**EXERCISE BRIEF**
Your reply is to be the lines below, exactly as written, with images omitted.
^^^^^^^^
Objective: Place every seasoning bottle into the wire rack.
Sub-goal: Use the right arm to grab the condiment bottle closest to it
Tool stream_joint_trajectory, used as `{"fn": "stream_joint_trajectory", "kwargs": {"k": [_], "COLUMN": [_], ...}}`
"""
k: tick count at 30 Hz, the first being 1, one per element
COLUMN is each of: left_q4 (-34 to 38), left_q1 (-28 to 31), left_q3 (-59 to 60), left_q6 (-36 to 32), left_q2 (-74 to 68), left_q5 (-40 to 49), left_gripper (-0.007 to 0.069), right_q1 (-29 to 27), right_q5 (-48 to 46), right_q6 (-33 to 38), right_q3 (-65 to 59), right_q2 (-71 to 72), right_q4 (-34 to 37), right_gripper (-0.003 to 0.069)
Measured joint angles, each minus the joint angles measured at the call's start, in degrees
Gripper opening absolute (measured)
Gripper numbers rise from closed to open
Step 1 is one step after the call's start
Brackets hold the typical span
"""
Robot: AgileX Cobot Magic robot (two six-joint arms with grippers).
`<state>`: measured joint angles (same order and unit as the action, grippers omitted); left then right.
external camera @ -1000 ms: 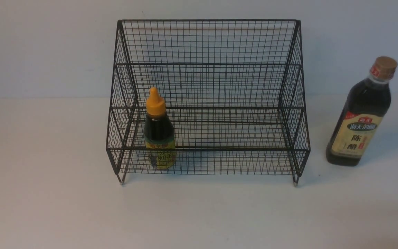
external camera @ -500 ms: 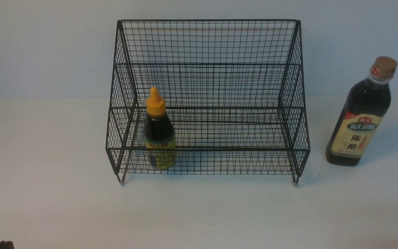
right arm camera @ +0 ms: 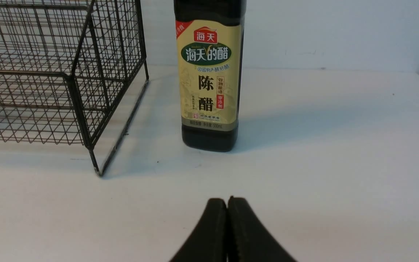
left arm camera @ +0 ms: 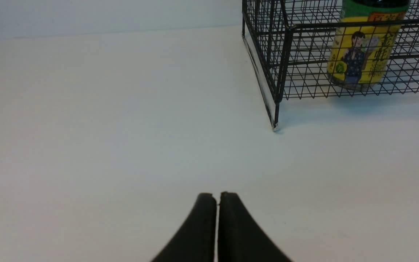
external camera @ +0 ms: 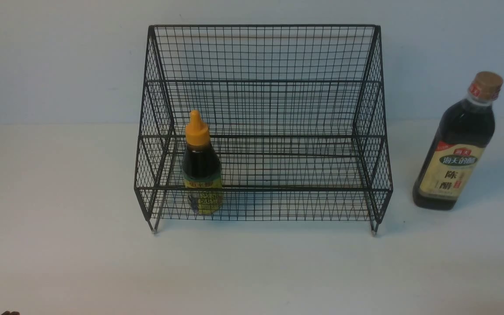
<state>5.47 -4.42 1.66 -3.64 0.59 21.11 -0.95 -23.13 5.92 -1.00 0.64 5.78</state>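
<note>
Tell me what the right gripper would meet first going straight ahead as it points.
Probably the tall dark-liquid bottle with cream label, standing upright straight ahead of the shut right gripper.

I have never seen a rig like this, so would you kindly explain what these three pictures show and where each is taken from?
This is a robot with two arms at a white table. The wide picture comes from a camera between the arms, looking forward. The other two come from cameras on the wrists, so the black prongs there are the left arm's fingers and the right arm's fingers, both shut, holding nothing. On the table stands a wire rack; a small orange-capped bottle stands on its lower shelf, and a tall bottle stands outside, on the robot's right.
</note>
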Motion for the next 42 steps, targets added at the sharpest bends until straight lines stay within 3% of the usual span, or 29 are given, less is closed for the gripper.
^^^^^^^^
**EXERCISE RESULT**
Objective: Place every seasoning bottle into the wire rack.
Sub-goal: Use the right arm to grab the condiment bottle closest to it
Tool stream_joint_trajectory, used as `{"fn": "stream_joint_trajectory", "kwargs": {"k": [_], "COLUMN": [_], ...}}`
"""
k: tick count at 30 Hz, the first being 1, one per element
COLUMN is each of: left_q4 (-34 to 38), left_q1 (-28 to 31), left_q3 (-59 to 60), left_q6 (-36 to 32), left_q2 (-74 to 68), left_q5 (-40 to 49), left_gripper (-0.007 to 0.069), right_q1 (-29 to 27), right_q5 (-48 to 46), right_q6 (-33 to 38), right_q3 (-65 to 59), right_q2 (-71 to 72), right_q4 (-34 to 37), right_gripper (-0.003 to 0.069)
Measured joint angles, each minus the joint angles measured at the call's start, in degrees
Gripper opening absolute (measured)
Gripper numbers rise from closed to open
Step 1 is one step after the call's start
Brackets hold the typical span
"""
Robot: AgileX Cobot Magic robot (two six-joint arms with grippers).
`<state>`: measured joint angles (same order and unit as the action, grippers omitted); left then right.
external camera @ -1000 ms: 
external camera @ -500 ms: 
right arm camera @ +0 ms: 
left arm camera @ +0 ms: 
external camera @ +0 ms: 
<state>5.47 -4.42 1.66 -3.64 0.59 21.11 -0.95 -23.13 5.92 -1.00 0.64 5.78</state>
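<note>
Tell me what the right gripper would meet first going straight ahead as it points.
Probably the tall dark-liquid bottle with cream label, standing upright straight ahead of the shut right gripper.

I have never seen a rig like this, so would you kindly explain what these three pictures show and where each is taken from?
This is a robot with two arms at a white table. The wide picture comes from a camera between the arms, looking forward. The other two come from cameras on the wrists, so the black prongs there are the left arm's fingers and the right arm's fingers, both shut, holding nothing. On the table stands a wire rack; a small orange-capped bottle stands on its lower shelf, and a tall bottle stands outside, on the robot's right.
</note>
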Motion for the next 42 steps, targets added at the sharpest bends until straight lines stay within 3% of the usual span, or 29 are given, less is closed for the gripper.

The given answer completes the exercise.